== Goal of the exercise ==
The expected output is a verbatim reprint of the lines from the beginning of the data that follows through the line that contains "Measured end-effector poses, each".

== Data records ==
════════════════════

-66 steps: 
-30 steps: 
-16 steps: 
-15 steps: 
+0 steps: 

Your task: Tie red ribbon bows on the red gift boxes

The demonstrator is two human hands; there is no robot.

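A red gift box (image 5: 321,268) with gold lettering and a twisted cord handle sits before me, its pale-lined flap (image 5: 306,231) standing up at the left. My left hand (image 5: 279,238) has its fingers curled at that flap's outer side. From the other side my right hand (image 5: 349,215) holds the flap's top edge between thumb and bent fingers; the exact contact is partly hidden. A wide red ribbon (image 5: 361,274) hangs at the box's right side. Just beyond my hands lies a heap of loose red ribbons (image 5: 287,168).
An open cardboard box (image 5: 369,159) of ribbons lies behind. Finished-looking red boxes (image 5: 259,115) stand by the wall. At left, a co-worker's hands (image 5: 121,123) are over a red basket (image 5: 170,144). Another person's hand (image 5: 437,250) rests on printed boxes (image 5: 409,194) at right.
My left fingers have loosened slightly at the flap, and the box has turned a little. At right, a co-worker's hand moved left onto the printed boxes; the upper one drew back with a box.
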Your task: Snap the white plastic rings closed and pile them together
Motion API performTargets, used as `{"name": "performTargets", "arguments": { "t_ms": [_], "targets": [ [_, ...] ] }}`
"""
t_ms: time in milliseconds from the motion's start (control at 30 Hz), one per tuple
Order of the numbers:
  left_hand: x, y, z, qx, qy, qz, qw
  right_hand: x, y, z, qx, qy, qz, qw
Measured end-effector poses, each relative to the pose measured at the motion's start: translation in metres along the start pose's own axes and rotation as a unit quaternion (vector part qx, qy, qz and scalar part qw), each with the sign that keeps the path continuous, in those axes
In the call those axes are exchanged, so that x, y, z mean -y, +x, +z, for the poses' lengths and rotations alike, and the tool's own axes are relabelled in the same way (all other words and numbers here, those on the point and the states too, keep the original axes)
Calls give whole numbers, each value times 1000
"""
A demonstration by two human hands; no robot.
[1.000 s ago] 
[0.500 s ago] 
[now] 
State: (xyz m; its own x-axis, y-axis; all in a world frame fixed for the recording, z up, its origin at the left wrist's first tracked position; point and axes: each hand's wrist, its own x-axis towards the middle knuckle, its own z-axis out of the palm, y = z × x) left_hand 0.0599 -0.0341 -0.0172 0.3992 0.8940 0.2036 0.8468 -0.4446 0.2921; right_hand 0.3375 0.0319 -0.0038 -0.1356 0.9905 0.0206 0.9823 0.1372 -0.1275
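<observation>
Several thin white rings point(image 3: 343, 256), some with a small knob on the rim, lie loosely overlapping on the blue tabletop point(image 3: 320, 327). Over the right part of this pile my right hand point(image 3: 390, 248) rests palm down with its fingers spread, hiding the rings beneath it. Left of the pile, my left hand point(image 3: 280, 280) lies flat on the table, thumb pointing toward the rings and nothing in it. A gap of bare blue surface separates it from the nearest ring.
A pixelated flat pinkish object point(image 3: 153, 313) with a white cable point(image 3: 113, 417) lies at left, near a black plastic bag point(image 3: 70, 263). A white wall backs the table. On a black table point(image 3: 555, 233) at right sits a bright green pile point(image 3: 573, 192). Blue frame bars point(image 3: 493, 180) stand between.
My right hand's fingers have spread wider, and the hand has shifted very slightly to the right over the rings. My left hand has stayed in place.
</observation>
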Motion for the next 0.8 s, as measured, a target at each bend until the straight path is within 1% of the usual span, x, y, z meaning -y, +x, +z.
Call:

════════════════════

== Response below ==
-66 steps: 
-30 steps: 
-16 steps: 
-15 steps: 
+0 steps: 

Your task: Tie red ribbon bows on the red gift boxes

The demonstrator is two human hands; there is no robot.

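A red gift box (image 5: 321,268) with gold lettering and a twisted cord handle sits before me, its pale-lined flap (image 5: 306,231) standing up at the left. My left hand (image 5: 279,238) has its fingers curled at that flap's outer side. From the other side my right hand (image 5: 349,215) holds the flap's top edge between thumb and bent fingers; the exact contact is partly hidden. A wide red ribbon (image 5: 361,274) hangs at the box's right side. Just beyond my hands lies a heap of loose red ribbons (image 5: 287,168).
An open cardboard box (image 5: 369,159) of ribbons lies behind. Finished-looking red boxes (image 5: 259,115) stand by the wall. At left, a co-worker's hands (image 5: 121,123) are over a red basket (image 5: 170,144). Another person's hand (image 5: 437,250) rests on printed boxes (image 5: 409,194) at right.
My left fingers have loosened slightly at the flap, and the box has turned a little. At right, a co-worker's hand moved left onto the printed boxes; the upper one drew back with a box.
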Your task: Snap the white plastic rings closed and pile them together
Motion API performTargets, used as `{"name": "performTargets", "arguments": { "t_ms": [_], "targets": [ [_, ...] ] }}`
"""
t_ms: time in milliseconds from the motion's start (control at 30 Hz), one per tuple
Order of the numbers:
  left_hand: x, y, z, qx, qy, qz, qw
  right_hand: x, y, z, qx, qy, qz, qw
Measured end-effector poses, each relative to the pose measured at the motion's start: translation in metres along the start pose's own axes and rotation as a unit quaternion (vector part qx, qy, qz and scalar part qw), each with the sign that keeps the path continuous, in those axes

The work on this exercise is complete.